Ich bezahle die Hafengebühr, bekomme einen Adapter für den Stromanschluss und die „Eintrittskarte“ für das Eingangstor. Die Karte ist mit einem frei gewählten Geldbetrag aufgeladen, denn Strom und Wasser müssen extra bezahlt werden. Man schiebt die Karte in die Strom- und Wassersäule auf dem Steg, dann fließen Strom und Wasser wie im gelobten Land die Milch und der Honig. Auch zum Sanitärgebäude mit der edlen Einrichtung gewährt die Karte den Zutritt. Es gibt leider kein freies WLAN, also kaufe ich für 30 Tage zum Preis von 30 Euro Internet, das oft leider sehr lahm ist und auch gerne im falschen Moment den Geist aufgibt. Aber bisher hat der Käptn noch jeden Tag den Spiegel online lesen können und ich habe mit einigen Schwierigkeiten zwei Heimflüge für den 17. Oktober gebucht.
Um uns herum tobt das Leben! Menschen strömen an der Hafenkante entlang, Autos und die schrecklich lauten griechischen Motorräder brausen vorbei. Mehrstöckige Wohnhäuser mit sicher sehr teuren Wohnungen umringen das Hafenrund der Zea Marina. Aber der nächste „Einkaufstempel“ ist mit seinem Überangebot an Waren zu günstigen Preisen nur wenige Schritte entfernt, und auch der Bus nach Athen stoppt ganz in der Nähe.

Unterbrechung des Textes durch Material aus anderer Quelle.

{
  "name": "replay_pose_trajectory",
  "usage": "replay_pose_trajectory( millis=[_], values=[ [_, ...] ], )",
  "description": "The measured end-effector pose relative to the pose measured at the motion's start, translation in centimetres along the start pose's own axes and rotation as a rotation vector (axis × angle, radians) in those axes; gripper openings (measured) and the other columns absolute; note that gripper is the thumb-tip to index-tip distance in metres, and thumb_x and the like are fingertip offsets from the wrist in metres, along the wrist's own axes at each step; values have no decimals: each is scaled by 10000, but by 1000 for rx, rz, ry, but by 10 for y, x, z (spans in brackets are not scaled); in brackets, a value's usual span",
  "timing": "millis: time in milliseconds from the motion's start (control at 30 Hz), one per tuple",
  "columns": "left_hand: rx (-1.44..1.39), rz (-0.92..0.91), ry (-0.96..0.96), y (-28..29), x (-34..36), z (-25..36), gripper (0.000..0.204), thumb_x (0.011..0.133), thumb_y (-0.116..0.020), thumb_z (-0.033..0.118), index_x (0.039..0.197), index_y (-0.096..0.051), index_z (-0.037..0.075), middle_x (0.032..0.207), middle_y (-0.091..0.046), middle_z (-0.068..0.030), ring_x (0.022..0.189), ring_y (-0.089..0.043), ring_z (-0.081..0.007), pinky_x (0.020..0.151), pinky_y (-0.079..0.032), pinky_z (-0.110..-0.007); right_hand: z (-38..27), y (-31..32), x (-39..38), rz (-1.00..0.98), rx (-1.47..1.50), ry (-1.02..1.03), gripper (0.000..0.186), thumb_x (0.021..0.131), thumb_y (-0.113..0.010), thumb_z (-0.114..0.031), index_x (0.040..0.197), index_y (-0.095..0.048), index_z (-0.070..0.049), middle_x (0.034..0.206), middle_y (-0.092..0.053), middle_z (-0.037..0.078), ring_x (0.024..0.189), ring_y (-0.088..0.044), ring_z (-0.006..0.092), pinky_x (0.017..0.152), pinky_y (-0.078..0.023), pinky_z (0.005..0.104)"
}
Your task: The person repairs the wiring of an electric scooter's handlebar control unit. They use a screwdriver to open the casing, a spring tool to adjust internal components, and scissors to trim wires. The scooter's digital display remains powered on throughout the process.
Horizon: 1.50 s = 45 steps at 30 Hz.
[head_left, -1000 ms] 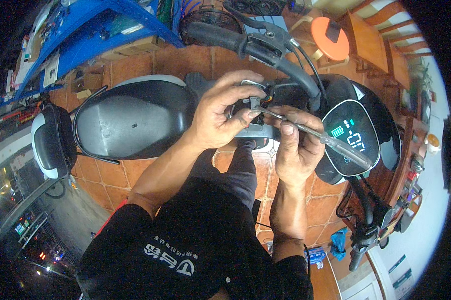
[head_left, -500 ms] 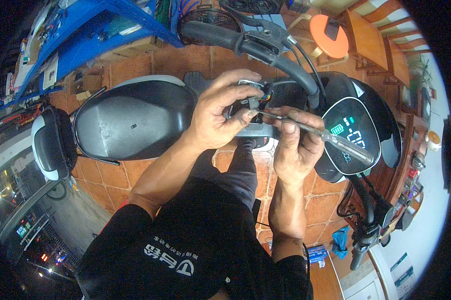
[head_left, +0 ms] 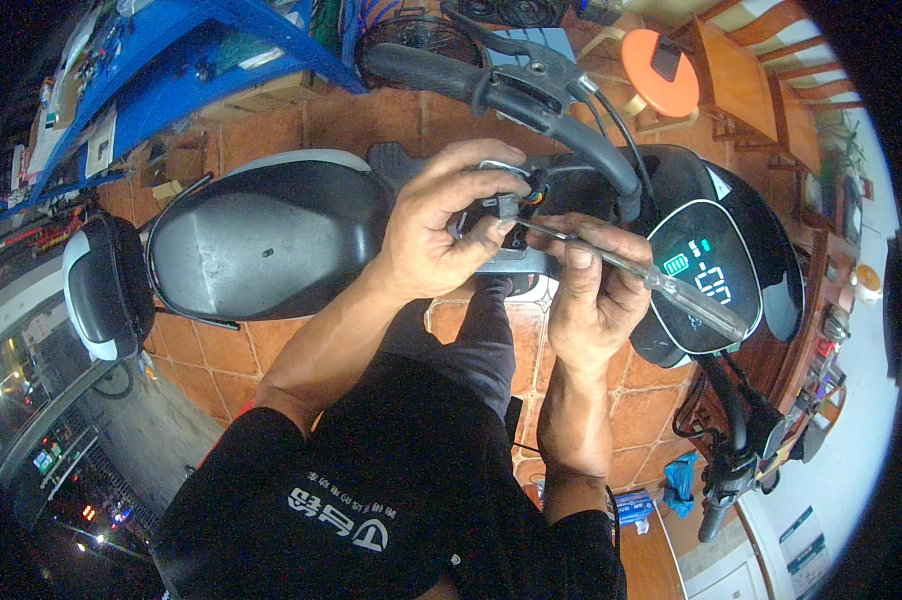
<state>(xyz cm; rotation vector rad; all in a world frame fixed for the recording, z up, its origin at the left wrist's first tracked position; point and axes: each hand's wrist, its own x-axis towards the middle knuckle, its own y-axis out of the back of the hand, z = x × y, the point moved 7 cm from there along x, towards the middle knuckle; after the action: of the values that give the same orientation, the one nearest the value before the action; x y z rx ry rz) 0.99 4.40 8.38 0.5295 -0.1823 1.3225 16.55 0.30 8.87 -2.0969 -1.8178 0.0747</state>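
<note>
Between the thumb and fingers of my left hand (head_left: 436, 225) is a small grey connector (head_left: 508, 206), with coloured wires (head_left: 537, 190) beside it. My right hand (head_left: 596, 295) is closed round a thin screwdriver (head_left: 706, 307) that has a clear handle. Its shaft points left, and the tip meets or nearly meets the connector's near end; the exact contact is too small to tell. Both hands are over the middle of an electric scooter, between its black seat (head_left: 271, 235) and its lit display (head_left: 706, 275). Part of the connector is hidden by my left fingers.
The scooter's left handlebar grip (head_left: 421, 75) crosses beyond my hands, and its other grip (head_left: 713, 520) is at the lower right. A blue shelf (head_left: 171, 90) stands far left. An orange round stool (head_left: 651, 85) is at the far right, near wooden furniture (head_left: 736, 85).
My hands keep nearly the same pose, with the screwdriver still at the connector. The lit segments on the display have changed.
</note>
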Motion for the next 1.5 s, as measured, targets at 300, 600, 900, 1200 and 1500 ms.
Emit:
replay_pose_trajectory(
  millis=[300, 600, 900, 1200, 1500],
  values=[
    [5, 10, 27, 0, 1, 0, 303, 856, -699, 284, 1003, -678, 20, 1151, -620, -169, 1079, -604, -302, 898, -485, -397, -2, -2, 0, -44, -105, 95, 166, 969, -556, -96, 1076, -476, 1, 965, -647, 221, 834, -684, 251, 736, -592, 345],
    [3, 28, 41, 0, 0, -1, 287, 845, -711, 248, 991, -670, 4, 1127, -631, -173, 1058, -615, -304, 892, -491, -398, 2, 0, 2, 54, 5, -38, 154, 947, -599, -69, 1039, -493, -6, 930, -678, 190, 807, -665, 196, 744, -553, 319],
    [4, 32, 53, -1, -2, -2, 284, 846, -710, 243, 990, -665, 2, 1112, -637, -174, 1035, -623, -296, 872, -496, -386, 3, -1, 2, 122, 67, -137, 140, 953, -586, -65, 1037, -490, -6, 938, -676, 197, 807, -672, 202, 741, -563, 318],
    [117, 2, -36, -2, 1, 7, 284, 852, -692, 231, 1007, -660, -4, 1128, -624, -190, 1037, -621, -313, 875, -498, -393, -3, 0, 2, 30, 9, -37, 153, 935, -596, -26, 1043, -488, -6, 971, -673, 200, 860, -668, 208, 784, -553, 332],
    [174, -87, -99, -4, 2, 22, 299, 752, -687, 19, 1037, -608, -22, 1143, -605, -193, 998, -629, -343, 844, -530, -387, -14, -2, -3, -78, -223, 119, 181, 921, -617, -36, 1040, -482, -14, 964, -672, 198, 889, -671, 255, 779, -551, 353]
  ],
)
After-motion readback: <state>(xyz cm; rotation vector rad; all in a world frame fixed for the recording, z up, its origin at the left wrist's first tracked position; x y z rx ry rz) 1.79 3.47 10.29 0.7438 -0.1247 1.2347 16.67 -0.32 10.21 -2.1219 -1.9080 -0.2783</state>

Der Hafen, Heimat für Yachten aller Größen und Preisklassen sowie der kleinen, schmucken Fischerboote ist ausgebucht und bietet allen Komfort, aber vor allem Schutz.
Zea Marina
Wir haben die ersten beiden Tage fast nur geschlafen und tasten uns jetzt langsam wieder an den Alltag in einer Großstadt heran. Wir schauen nicht mehr auf das Barometer und laden keinen Wetterbericht herunter. Wir lümmeln sorglos im Cockpit herum und leben in den Tag hinein.
Friedrich der Große nannte seinen Rückzugsort „Sanssouci„. Das Schloss in Potsdam mit den Weinbergterrassen und dem schönen Park machte in „sorglos“.
Auch ein lauter Platz in einem Hafen in Piräus kann ein kleines „Sanssouci“ sein!